**Your assignment:**
Your answer should be the exact lines of the data below from the one containing "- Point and" through the one containing "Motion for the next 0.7"; please include nothing else.

▽

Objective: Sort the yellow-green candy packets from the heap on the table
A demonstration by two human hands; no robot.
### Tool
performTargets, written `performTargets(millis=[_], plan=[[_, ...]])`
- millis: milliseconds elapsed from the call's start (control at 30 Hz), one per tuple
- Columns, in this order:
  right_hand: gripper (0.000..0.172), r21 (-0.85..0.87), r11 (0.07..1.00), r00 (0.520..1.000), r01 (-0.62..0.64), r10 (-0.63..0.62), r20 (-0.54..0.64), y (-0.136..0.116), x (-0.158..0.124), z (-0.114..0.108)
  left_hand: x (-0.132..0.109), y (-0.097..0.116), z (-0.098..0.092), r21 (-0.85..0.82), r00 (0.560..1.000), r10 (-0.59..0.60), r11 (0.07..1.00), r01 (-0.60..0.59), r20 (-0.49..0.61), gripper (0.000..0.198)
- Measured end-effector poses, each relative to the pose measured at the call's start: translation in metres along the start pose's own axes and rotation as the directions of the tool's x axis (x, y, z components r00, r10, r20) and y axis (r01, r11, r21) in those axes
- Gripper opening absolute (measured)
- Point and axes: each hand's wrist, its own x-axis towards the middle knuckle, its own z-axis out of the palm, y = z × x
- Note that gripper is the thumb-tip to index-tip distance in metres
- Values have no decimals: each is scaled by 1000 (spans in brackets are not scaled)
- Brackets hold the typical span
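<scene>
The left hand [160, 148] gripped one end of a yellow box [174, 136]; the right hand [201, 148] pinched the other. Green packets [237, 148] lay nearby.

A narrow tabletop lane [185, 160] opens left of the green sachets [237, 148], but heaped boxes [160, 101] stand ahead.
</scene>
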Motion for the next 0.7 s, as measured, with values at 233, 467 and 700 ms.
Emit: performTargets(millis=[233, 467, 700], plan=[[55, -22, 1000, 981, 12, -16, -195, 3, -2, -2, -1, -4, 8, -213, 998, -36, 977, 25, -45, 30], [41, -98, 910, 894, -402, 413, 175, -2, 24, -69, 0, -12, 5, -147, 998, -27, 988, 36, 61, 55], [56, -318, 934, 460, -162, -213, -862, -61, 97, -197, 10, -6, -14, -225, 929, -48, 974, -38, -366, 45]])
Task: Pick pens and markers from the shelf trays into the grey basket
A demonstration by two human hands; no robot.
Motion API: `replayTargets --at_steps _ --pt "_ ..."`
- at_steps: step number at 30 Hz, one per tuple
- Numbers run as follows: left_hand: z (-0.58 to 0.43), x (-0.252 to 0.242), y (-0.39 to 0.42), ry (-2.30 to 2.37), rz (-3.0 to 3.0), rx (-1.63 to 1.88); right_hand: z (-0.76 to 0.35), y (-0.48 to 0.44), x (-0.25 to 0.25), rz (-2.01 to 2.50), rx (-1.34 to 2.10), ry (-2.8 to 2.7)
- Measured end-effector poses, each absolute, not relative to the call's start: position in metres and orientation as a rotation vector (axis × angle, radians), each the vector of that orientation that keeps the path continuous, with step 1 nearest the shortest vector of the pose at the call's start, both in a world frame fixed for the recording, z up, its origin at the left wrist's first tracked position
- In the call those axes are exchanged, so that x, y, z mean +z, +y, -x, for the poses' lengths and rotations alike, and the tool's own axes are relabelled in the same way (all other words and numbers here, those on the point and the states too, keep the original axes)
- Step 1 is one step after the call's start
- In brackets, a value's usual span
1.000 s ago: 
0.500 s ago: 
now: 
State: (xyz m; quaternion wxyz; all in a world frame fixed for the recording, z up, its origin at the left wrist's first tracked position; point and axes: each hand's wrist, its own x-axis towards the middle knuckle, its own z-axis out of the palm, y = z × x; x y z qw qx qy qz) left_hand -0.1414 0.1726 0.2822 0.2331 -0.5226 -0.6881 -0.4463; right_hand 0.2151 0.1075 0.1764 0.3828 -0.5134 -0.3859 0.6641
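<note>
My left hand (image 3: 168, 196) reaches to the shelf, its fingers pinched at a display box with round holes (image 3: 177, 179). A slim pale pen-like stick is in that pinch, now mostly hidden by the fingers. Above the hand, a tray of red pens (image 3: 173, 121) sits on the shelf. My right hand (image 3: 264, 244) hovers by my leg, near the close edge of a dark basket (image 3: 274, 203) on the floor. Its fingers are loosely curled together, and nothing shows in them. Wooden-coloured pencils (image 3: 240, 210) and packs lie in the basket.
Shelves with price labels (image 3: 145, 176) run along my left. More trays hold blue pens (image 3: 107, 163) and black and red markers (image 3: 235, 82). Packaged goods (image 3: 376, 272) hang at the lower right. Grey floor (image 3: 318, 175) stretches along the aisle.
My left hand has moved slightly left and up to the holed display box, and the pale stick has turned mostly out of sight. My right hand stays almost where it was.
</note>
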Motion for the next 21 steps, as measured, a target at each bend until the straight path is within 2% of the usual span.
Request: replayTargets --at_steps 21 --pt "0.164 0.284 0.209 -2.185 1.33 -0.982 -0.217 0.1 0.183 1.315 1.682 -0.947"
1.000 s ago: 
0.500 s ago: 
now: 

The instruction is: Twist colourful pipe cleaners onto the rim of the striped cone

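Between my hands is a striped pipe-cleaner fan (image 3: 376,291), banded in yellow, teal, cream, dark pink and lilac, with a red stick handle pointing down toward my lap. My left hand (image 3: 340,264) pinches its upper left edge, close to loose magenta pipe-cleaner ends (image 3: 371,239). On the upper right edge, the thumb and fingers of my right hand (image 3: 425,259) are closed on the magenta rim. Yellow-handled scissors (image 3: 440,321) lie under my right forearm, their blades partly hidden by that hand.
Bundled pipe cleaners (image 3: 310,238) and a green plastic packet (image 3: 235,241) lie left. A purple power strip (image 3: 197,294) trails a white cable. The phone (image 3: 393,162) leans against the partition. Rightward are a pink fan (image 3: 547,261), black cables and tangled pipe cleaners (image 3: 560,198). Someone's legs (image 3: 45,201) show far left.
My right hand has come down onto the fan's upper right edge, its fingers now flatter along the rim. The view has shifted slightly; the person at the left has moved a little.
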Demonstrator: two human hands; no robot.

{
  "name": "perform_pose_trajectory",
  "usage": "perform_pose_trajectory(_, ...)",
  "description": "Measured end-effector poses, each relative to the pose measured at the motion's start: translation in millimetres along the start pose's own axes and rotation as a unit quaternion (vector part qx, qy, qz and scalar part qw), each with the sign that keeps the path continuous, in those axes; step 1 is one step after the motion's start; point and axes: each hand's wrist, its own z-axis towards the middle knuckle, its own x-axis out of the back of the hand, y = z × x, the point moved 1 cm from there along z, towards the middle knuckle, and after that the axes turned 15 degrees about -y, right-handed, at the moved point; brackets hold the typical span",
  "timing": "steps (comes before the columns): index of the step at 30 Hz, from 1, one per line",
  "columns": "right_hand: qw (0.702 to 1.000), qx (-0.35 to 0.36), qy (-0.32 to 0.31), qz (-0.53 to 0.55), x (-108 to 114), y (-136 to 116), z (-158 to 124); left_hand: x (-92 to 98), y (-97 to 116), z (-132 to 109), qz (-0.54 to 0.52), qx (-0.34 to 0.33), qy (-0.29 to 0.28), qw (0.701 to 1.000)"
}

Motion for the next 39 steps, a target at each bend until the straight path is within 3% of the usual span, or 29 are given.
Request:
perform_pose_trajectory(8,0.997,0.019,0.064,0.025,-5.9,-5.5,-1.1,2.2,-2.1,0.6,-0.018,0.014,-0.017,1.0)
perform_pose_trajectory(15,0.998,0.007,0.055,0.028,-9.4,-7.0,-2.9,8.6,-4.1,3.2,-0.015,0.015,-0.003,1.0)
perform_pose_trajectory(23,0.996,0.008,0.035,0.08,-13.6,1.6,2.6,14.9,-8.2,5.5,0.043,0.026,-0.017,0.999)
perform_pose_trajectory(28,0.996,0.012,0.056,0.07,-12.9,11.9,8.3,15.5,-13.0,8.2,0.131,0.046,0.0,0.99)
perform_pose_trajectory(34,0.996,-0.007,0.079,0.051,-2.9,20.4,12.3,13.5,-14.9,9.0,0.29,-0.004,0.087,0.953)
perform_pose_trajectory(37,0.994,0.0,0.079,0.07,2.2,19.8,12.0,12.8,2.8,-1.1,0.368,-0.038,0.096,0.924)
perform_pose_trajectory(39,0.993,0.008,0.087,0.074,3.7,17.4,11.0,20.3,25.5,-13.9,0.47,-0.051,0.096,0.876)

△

**Output of the task:**
- Point and axes: each hand's wrist, its own x-axis towards the middle knuckle, its own z-axis out of the palm, y = z × x
- Note that gripper is the thumb-tip to index-tip distance in metres
- Values have no decimals: each is scaled by 1000 (spans in brackets are not scaled)
- Brackets hold the typical span
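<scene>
The left hand [160, 148] gripped one end of a yellow box [174, 136]; the right hand [201, 148] pinched the other. Green packets [237, 148] lay nearby.

A narrow tabletop lane [185, 160] opens left of the green sachets [237, 148], but heaped boxes [160, 101] stand ahead.
</scene>
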Motion for the next 0.7 s, as measured, with values at 233, 467 and 700 ms.

This completes the response.